- Born: August 9, 1986 (age 40)
- Other names: Unidan (username) UnidanX (username post-ban)
- Citizenship: United States
- Education: Binghamton University (BS)
- Known for: Answering questions about biology and ecology on Reddit, subsequent ban from the website for vote fraud
- Scientific career
- Fields: Biology, Ecology
- Workplaces: Binghamton University, New York, United States
- Patrons: Reddit

= Unidan =

American redditor and ecologist (born 1986)

Ben Eisenkop, known online by his Reddit username Unidan (born August 9, 1986), is an American ecologist. He became popular on the social media website Reddit as the "excited biologist" who answered questions and explained concepts related to biology and ecology before being banned from the website for vote fraud – using multiple secret accounts to increase the popularity of his own posts and decrease the popularity of competitors' posts.

== Background ==
Eisenkop earned his bachelor's degrees in biology and environmental science from Binghamton University in Vestal, New York. He was a doctoral student there from 2011 until 2018, but left before completing his doctoral degree. He worked as a graduate instructor in the Department of Biological Sciences at Binghamton University, teaching courses in biology, ecology, and environmental science. He performed doctoral research on ecosystem ecology, studying how communally roosting crows in New York affect the environment.

== Career ==
Eisenkop wrote an article for Mental Floss. He has been a graduate instructor for Biology 117: Introduction to Organismal, and Population and Environmental Studies 101: Environment and Man/Women: An Ecological Perspective, and helps instruct an animal behavior course with professor Anne Clark and has been involved in studying communally roosting crows in New York, by tracking them across the state and monitoring their environmental impact. He was also a collaborator on the book Great Adaptations, which teaches concepts of evolution to kids. In April 2014, Eisenkop hosted a TEDx with Binghamton University, "Alternative Futures of Science Funding".

== Reddit ==
Eisenkop, using the pseudonym Unidan, had been answering biology-related questions on Reddit for several years, when an Ask Me Anything ("AMA", a Q&A style event hosted on Reddit) he did in 2013 made it to the front page of Reddit. Thereafter, his popularity rose and he became one of the most recognizable Reddit users. Eisenkop's popularity and visibility on Reddit garnered him many science education-related job offers, such as with Mental Floss.

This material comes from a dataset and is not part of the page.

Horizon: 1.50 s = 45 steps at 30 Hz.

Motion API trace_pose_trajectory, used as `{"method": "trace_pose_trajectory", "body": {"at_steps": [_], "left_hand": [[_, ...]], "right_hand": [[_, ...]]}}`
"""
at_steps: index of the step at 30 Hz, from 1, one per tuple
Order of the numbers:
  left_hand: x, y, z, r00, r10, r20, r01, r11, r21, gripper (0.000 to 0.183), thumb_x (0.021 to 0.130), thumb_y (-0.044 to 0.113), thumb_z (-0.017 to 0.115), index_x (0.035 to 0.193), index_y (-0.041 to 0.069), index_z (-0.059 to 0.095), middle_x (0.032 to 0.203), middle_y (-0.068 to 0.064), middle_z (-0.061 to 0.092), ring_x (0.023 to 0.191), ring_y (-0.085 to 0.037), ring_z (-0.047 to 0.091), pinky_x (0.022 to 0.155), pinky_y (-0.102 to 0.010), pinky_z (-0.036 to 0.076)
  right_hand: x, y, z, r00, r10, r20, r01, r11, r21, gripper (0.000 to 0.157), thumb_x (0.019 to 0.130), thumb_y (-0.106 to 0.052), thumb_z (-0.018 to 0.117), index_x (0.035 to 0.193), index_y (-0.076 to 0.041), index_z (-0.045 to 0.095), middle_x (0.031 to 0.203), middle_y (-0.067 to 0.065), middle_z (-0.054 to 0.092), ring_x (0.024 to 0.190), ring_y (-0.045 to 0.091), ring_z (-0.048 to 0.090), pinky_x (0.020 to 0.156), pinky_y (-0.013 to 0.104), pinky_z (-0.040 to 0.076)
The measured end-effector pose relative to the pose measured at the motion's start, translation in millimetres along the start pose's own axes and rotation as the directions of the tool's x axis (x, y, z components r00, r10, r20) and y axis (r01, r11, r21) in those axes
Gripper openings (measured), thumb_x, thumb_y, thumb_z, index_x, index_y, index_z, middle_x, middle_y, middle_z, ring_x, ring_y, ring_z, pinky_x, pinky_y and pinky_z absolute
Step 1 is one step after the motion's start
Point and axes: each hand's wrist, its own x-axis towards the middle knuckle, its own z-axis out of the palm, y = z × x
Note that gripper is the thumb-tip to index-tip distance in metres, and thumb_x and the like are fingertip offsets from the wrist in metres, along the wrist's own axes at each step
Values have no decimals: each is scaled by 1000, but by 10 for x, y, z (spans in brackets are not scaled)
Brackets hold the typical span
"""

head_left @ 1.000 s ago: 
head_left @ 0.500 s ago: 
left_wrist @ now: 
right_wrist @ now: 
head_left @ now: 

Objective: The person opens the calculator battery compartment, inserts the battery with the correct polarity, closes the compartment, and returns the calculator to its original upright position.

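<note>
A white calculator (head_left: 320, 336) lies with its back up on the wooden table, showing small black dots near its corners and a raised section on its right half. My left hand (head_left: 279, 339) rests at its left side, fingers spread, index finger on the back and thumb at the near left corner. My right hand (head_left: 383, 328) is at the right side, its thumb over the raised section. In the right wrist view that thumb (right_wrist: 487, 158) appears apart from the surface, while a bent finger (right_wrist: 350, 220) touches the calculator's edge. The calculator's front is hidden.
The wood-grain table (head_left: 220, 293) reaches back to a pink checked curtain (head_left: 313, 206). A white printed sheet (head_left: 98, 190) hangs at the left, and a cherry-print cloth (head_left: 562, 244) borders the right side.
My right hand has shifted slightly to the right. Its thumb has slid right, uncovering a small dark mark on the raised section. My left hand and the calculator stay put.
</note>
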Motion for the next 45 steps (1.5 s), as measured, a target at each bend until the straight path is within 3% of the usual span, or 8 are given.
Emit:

=== Vote fraud and site ban ===
In July 2014, Eisenkop's Unidan account was banned from Reddit for using alternate (or "sock puppet") accounts. The accounts were used to upvote his own submissions and downvote submissions made by other users that were posted around the same time and were potentially attracting attention away from his own. He also used them during discussions in which he upvoted his own comments and downvoted comments from users whom he was debating. Reddit community manager Alex Angel (cupcake1713) described Unidan's actions as "pretty blatant vote manipulation, which is against our site rules", and The Daily Dot wrote that "Unidan's fall adds him to a list of power users who have abused their influence of Reddit's system for their own benefit".